Report every line in the records below that holds the word "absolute".

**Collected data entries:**
***

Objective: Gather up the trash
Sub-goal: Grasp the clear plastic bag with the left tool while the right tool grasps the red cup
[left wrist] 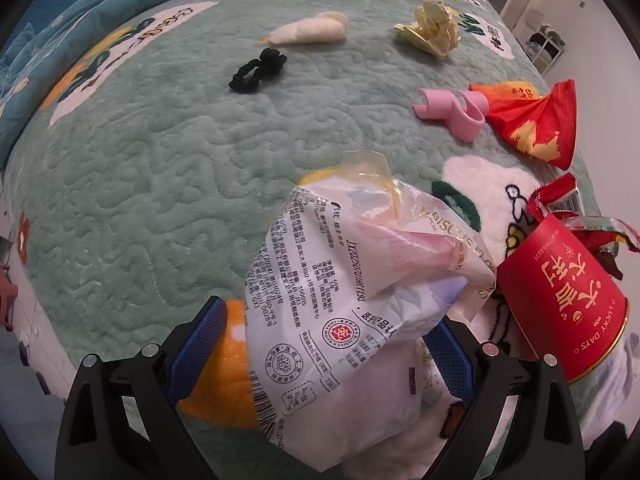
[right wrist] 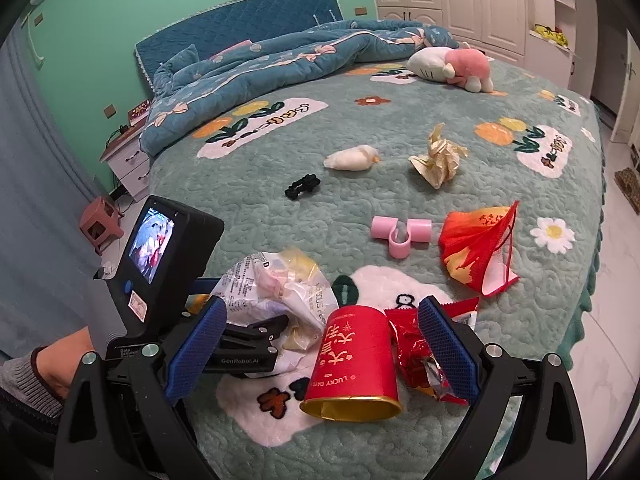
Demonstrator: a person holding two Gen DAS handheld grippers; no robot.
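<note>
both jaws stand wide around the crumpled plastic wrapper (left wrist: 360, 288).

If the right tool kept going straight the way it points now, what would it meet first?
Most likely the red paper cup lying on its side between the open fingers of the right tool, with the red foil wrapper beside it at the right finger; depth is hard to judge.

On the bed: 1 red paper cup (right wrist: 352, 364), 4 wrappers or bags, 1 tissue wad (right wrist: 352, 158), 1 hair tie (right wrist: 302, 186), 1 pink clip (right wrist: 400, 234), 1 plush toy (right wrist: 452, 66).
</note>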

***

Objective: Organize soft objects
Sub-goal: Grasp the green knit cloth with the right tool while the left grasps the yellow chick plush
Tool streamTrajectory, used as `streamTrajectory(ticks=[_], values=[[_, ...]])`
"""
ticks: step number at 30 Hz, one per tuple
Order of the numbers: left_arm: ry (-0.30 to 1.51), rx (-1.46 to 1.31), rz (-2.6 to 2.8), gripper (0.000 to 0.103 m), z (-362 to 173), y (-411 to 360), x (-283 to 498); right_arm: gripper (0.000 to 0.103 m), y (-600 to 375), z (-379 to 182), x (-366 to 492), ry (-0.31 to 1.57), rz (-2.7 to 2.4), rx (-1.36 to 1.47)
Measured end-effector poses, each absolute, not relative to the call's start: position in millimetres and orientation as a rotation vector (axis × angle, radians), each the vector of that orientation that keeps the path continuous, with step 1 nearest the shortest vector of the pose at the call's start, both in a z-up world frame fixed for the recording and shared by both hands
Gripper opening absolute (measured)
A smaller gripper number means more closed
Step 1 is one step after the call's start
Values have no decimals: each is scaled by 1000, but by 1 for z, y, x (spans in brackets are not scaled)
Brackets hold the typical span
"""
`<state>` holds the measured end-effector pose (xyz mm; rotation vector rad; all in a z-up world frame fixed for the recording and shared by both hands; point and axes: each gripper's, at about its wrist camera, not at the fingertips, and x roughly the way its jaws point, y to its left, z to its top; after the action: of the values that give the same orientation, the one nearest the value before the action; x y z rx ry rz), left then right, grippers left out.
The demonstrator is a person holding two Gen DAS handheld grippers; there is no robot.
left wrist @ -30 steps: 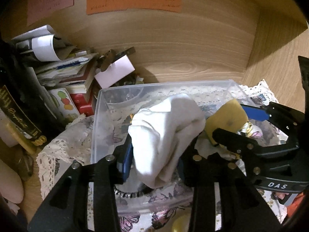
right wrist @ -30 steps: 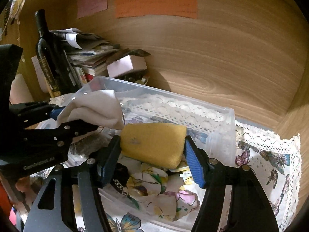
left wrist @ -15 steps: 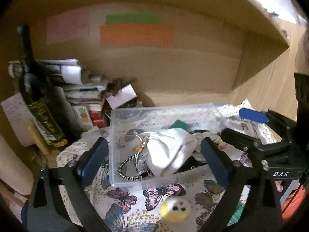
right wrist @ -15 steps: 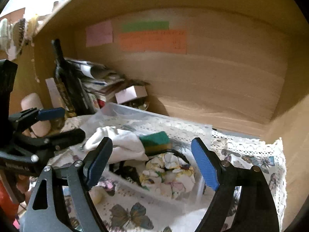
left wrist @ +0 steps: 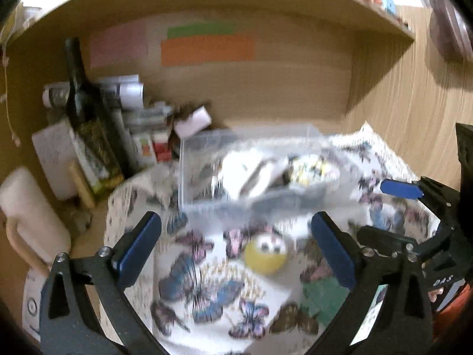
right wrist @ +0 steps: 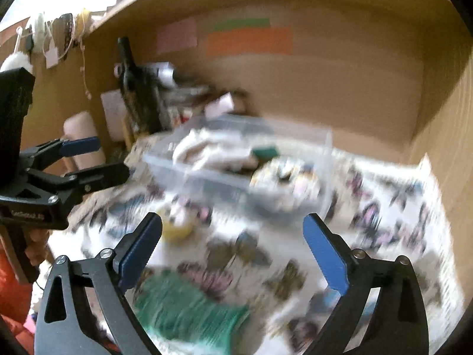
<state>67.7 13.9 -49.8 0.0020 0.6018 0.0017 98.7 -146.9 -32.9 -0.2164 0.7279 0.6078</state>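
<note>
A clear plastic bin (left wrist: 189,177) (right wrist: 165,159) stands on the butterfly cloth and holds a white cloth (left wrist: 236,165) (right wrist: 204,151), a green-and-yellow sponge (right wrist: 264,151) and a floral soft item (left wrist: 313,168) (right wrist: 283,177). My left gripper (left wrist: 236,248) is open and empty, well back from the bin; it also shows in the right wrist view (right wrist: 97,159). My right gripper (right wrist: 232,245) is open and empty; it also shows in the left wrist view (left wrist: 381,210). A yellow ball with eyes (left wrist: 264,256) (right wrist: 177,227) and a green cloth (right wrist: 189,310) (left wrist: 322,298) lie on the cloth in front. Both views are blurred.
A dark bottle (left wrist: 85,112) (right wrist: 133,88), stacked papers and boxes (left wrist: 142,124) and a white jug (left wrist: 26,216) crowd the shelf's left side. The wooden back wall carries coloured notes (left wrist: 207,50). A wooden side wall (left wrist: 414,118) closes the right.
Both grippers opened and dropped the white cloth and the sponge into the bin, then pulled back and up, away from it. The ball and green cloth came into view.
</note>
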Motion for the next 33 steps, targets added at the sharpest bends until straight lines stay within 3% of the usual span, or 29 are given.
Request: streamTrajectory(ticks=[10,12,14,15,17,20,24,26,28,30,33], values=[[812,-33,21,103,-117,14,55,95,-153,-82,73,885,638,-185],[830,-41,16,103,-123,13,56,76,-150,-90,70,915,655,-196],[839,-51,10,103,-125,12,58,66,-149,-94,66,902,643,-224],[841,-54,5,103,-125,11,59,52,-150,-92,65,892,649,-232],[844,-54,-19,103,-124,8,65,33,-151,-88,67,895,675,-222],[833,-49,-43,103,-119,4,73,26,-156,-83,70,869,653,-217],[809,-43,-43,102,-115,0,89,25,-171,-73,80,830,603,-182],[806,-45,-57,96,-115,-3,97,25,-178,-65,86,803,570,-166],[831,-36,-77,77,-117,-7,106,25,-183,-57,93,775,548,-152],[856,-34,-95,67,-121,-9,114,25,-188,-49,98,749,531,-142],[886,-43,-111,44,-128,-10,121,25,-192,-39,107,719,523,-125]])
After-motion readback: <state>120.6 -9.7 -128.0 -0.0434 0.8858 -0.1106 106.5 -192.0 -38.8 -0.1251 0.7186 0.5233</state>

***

**SOLVED PROBLEM:**
Measured end-effector poses, each absolute, not relative to the call's start: position in millimetres and orientation as a rotation vector (axis × angle, radians), each the vector of that orientation that keeps the path continuous, with step 1 nearest the shortest vector of the pose at the call's start, both in a z-up world frame fixed for the recording and shared by both hands
Gripper opening absolute (measured)

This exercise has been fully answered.